▶ [HOW TO COMPLETE THIS TASK] Say how many lines in the following entries include "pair", and add nothing else.

= = = = = = =

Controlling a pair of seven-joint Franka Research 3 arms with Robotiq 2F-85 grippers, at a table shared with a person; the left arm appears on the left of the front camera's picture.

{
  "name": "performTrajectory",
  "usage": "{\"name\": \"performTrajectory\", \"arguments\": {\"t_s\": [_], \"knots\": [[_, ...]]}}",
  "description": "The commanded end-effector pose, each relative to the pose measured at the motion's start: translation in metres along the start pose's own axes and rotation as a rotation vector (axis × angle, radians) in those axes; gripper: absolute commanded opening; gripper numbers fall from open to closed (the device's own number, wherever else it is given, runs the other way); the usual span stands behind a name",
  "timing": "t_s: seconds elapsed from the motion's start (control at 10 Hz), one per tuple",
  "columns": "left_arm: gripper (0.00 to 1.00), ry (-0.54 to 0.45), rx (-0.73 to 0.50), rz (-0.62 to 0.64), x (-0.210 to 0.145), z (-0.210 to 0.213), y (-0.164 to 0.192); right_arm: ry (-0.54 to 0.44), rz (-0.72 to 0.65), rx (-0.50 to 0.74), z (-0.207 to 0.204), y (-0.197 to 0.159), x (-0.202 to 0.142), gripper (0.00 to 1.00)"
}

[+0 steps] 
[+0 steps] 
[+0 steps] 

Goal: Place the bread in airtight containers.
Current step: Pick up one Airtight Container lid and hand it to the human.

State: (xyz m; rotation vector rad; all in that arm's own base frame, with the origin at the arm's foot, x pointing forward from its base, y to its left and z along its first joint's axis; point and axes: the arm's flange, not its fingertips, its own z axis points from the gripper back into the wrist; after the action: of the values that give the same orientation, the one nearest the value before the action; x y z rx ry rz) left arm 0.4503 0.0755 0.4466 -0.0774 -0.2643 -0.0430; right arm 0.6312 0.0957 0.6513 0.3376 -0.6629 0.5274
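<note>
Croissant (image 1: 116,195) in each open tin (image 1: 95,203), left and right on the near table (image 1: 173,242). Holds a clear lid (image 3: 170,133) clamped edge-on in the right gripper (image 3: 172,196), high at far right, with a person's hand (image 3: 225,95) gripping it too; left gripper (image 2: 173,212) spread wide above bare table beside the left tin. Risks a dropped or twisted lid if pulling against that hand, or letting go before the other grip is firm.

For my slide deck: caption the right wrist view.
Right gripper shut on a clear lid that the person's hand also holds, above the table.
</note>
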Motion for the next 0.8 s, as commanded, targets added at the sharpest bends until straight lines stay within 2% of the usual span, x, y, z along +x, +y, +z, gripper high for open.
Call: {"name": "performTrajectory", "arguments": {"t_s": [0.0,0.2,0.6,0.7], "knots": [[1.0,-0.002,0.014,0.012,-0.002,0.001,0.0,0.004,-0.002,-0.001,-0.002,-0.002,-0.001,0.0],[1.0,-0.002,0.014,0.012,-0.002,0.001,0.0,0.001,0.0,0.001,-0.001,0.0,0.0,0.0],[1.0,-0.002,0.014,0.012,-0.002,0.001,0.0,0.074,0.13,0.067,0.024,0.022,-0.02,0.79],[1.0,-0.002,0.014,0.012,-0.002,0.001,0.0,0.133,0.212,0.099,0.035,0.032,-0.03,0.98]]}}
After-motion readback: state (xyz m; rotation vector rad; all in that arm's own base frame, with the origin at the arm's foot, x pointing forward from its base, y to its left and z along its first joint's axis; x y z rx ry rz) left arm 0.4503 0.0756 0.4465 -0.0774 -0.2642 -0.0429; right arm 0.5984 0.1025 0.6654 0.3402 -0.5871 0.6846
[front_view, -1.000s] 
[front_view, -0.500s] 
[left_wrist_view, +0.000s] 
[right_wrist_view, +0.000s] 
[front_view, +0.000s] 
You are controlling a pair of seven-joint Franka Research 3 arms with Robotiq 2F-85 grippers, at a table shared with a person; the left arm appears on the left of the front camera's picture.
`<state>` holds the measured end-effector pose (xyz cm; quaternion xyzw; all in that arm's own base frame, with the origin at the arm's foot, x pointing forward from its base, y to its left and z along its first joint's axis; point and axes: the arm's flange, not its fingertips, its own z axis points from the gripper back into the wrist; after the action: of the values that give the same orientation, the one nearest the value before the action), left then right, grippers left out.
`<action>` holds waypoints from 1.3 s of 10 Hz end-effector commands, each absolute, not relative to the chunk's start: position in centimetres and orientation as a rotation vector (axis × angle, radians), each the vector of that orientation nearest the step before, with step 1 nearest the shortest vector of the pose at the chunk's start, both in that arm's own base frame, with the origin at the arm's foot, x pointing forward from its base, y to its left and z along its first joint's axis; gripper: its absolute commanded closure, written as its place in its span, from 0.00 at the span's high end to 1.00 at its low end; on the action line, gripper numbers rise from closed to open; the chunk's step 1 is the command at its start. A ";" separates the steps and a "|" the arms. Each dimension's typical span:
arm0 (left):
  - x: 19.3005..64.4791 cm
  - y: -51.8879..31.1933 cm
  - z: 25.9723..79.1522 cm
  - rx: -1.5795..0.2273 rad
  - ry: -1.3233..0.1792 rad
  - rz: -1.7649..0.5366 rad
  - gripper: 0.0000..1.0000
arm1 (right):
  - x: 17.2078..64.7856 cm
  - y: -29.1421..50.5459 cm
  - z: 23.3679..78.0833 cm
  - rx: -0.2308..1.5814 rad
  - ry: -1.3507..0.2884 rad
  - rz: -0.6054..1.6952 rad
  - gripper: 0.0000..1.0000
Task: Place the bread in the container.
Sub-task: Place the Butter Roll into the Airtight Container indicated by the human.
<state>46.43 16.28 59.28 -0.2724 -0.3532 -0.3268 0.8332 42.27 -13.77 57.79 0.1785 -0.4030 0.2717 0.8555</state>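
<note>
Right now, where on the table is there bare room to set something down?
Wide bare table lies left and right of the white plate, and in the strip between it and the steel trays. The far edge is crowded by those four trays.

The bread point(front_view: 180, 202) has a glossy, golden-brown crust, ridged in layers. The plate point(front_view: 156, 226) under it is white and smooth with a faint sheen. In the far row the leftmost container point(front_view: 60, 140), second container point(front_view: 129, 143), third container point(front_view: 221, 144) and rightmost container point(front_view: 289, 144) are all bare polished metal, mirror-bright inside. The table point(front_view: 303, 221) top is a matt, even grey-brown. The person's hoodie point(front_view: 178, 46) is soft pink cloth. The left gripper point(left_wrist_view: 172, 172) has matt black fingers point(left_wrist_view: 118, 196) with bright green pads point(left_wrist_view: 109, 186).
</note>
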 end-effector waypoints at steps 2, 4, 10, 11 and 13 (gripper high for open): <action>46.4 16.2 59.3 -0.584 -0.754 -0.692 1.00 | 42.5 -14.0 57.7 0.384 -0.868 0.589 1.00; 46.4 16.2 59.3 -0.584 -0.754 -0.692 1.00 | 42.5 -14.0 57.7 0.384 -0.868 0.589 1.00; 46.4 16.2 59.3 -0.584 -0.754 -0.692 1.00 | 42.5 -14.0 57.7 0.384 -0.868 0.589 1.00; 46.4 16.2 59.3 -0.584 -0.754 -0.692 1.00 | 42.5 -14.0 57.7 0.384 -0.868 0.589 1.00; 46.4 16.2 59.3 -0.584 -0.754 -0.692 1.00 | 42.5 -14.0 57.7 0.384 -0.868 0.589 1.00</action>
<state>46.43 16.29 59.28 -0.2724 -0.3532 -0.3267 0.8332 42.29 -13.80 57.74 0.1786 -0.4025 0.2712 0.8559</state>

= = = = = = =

▶ [YOUR RESPONSE] 2